La possibilità di un fallimento non è nemmeno contemplata. Gli incontri del nostro ministro dell’economia Padoan a Bruxelles per sbloccare la costituzione di una o più bad bank per alleggerire i crediti bancari in sofferenza, o si concluderanno con un accordo oppure il Governo italiano dovrà comunque prendere delle decisioni perché i mercati finanziari non sopporterebbero un ulteriore rinvio. E l’ economia italiana per poter consolidare i primi cenni di ripresa, deve poter contare su un sistema bancario capace di una forte innovazione in modo da tornare a fornire credito alla aziende ed ai privati.

Per poter sbloccare il negoziato senza violare le regole europee, e’ stata elaborata una proposta da parte di tre economisti, Messori, Micossi e Bastasin, che prevede una doppia garanzia da parte delle stesse banche e in secondo luogo da parte dello Stato. In questo modo da cessione dei crediti in sofferenza potrà avvenire a prezzi vicini a quelli attualmente allocati nei bilanci delle banche, e quindi senza costringere le aziende di credito a spesare nei loro conti economici ulteriori perdite.

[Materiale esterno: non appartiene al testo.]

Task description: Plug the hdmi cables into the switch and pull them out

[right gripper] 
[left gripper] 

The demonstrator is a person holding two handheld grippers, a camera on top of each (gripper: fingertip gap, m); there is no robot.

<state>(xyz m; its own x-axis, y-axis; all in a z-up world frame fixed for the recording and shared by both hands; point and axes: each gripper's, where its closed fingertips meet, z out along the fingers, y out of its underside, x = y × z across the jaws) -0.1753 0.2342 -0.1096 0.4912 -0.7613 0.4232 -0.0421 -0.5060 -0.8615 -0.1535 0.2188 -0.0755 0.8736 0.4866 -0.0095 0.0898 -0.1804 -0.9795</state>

Poi le nuove bad bank avranno il tempo di gestire questi crediti in sofferenza, molti dei quali come ha sottolineato il presidente della Bce, Mario Draghi, sono in gran parte assistiti da garanzie reali da parte dei debitori, e quindi non è affatto detto che debbano provocare nuove perdite. Molto dipende dalla possibilità di diluire nel tempo il lavoro di recupero e, se l’ economia italiana dovesse effettivamente confermare il cammino della ripresa, non è affatto detto che l’ operazione non possa chiudersi in positivo, come peraltro è avvenuto in passo con il Banco di Napoli.

Se poi ci saranno delle perdite , questa saranno assorbite in prima istanza dalle stesse banche fino ad un tetto predeterminato, e solo in ultima istanza dallo Stato. Ma comunque tutta l’ operazione sarà spalmata su vari anni per cui non ci dovrebbero essere problemi sia per le banche che per lo Stato. Secondo la proposta dei tre economisti della Luiss la doppia garanzia dovrebbe di per se’ stemperare le tensioni e quindi non è affatto detto che la garanzia dello Stato debba effettivamente tramutarsi in un onere per il bilancio pubblico.